Stocks Surge—with Hope for More on the Way
The Dow Jones Industrial Average hit an all-time high of 21,000 last week on the heels of the President’s first speech to Congress. Notably, newly released U.S. economic data continued to exceed expectations:
- Durable goods orders in January rose 1.8%.
- The ISM Manufacturing Index for January came in at 57.5—its highest reading in more than two years.
Meanwhile, emerging markets continued to improve. China reported February Manufacturing PMI of 51.6, which beat estimates, while India reported better-than-expected fourth quarter GDP growth of 7%—and projected growth of 7.1% for the coming year.
GAIN: Active Asset Allocation
Equity prices rose last week, as investors were encouraged by pro-growth policy statements made by the President. Domestic stocks easily outpaced international markets, with large-cap U.S. shares leading the way. The healthcare, financials and energy sectors were particularly strong performers.
Bond yields also rose in the wake of the White House’s pro-growth statements, pushing down bond prices overall. The interest rate on the 10-year U.S. Treasury note jumped by more than 7%. High-yield bonds held up relatively well, however, and the spread between high-yield bonds and Treasuries is helping our fixed-income allocations. We continue to be bullish on corporate bonds in general.
PROTECT: Risk Assist
The equity market last week finally broke its streak of 45 days with no 1%-plus moves up or down, with the S&P 500 surging 1.4% on Wednesday following the President’s speech to Congress.
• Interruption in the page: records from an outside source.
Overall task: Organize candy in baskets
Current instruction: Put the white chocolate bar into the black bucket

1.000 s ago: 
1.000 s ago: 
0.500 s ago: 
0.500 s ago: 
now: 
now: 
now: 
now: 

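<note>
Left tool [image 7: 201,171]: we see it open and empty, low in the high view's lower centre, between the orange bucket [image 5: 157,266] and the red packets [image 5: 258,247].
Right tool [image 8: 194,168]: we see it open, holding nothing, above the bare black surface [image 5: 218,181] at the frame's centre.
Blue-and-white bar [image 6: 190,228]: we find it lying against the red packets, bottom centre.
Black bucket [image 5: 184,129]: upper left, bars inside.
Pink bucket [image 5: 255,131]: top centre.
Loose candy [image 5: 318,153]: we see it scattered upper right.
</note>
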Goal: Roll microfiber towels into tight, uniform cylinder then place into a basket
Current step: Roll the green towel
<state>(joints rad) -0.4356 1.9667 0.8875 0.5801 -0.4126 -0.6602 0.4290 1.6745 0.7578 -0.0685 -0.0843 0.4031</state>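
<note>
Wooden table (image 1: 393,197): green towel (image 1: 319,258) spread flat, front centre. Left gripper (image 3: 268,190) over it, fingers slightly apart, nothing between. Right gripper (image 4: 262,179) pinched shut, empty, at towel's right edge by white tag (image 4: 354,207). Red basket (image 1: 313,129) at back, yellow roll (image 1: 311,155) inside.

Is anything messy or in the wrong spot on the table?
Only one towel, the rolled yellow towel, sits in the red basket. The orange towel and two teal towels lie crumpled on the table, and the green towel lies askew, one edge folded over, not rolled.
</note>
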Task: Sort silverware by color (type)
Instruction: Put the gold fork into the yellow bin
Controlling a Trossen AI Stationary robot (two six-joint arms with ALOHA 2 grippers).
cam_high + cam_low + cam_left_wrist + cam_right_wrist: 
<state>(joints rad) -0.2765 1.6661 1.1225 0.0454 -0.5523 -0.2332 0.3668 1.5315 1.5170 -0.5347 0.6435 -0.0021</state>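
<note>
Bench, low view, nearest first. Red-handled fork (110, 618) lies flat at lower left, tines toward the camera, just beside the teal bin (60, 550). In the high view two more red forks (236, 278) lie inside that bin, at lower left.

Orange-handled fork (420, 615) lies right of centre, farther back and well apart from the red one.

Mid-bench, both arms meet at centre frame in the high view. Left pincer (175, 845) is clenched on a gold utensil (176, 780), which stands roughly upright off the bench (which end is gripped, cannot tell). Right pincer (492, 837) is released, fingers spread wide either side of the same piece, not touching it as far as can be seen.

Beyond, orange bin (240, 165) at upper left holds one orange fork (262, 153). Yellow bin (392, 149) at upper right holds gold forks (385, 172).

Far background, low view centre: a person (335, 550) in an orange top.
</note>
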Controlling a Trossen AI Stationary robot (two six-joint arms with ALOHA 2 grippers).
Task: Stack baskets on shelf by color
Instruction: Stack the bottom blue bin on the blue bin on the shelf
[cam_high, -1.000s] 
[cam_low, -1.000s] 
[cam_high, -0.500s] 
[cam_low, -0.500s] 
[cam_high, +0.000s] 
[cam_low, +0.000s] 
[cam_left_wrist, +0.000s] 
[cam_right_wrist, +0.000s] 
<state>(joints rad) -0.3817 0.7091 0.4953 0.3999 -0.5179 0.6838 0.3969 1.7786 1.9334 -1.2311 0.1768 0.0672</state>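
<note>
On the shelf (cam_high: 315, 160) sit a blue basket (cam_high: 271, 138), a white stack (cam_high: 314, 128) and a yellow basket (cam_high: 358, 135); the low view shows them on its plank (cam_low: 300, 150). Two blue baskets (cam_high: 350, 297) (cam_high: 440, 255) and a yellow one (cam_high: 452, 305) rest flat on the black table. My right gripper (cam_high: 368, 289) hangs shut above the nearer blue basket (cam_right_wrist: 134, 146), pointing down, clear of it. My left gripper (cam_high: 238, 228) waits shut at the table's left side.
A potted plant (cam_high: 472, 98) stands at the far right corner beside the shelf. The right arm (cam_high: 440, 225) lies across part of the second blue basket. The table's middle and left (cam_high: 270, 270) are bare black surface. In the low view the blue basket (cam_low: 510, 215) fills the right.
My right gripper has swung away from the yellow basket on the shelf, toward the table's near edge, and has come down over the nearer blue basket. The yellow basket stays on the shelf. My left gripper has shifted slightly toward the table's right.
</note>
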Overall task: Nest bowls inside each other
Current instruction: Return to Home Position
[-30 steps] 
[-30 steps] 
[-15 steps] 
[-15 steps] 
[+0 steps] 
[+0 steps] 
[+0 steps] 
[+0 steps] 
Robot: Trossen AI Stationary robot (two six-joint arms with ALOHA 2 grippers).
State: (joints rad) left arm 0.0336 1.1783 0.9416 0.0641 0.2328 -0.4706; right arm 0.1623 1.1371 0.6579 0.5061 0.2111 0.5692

Risk Assist portfolios were—and continue to be—positioned to capture such gains (in contrast to certain other hedging techniques that are always “on” regardless of the market environment).
SPEND: Real Spend
Headline inflation in the euro area rose to its highest level since January 2013, up 2% on a year-over-year basis. The increase, which was in line with expectations, was due largely to rising oil prices. In addition, euro-area unemployment remained at its lowest levels since 2009, which could potentially lead to debates on a policy that affects both rates and the euro.
Meanwhile, core inflation in the U.S. rose by 1.7%—below the Fed’s 2% target.
U.S. stocks continue to outpace fixed-income markets. That said, rising bond yields last week benefitted Real Spend portfolios. Within the portfolios, we remain overweight corporate bonds and high-yield securities, both of which have outpaced the broad fixed-income market recently and year-to-date.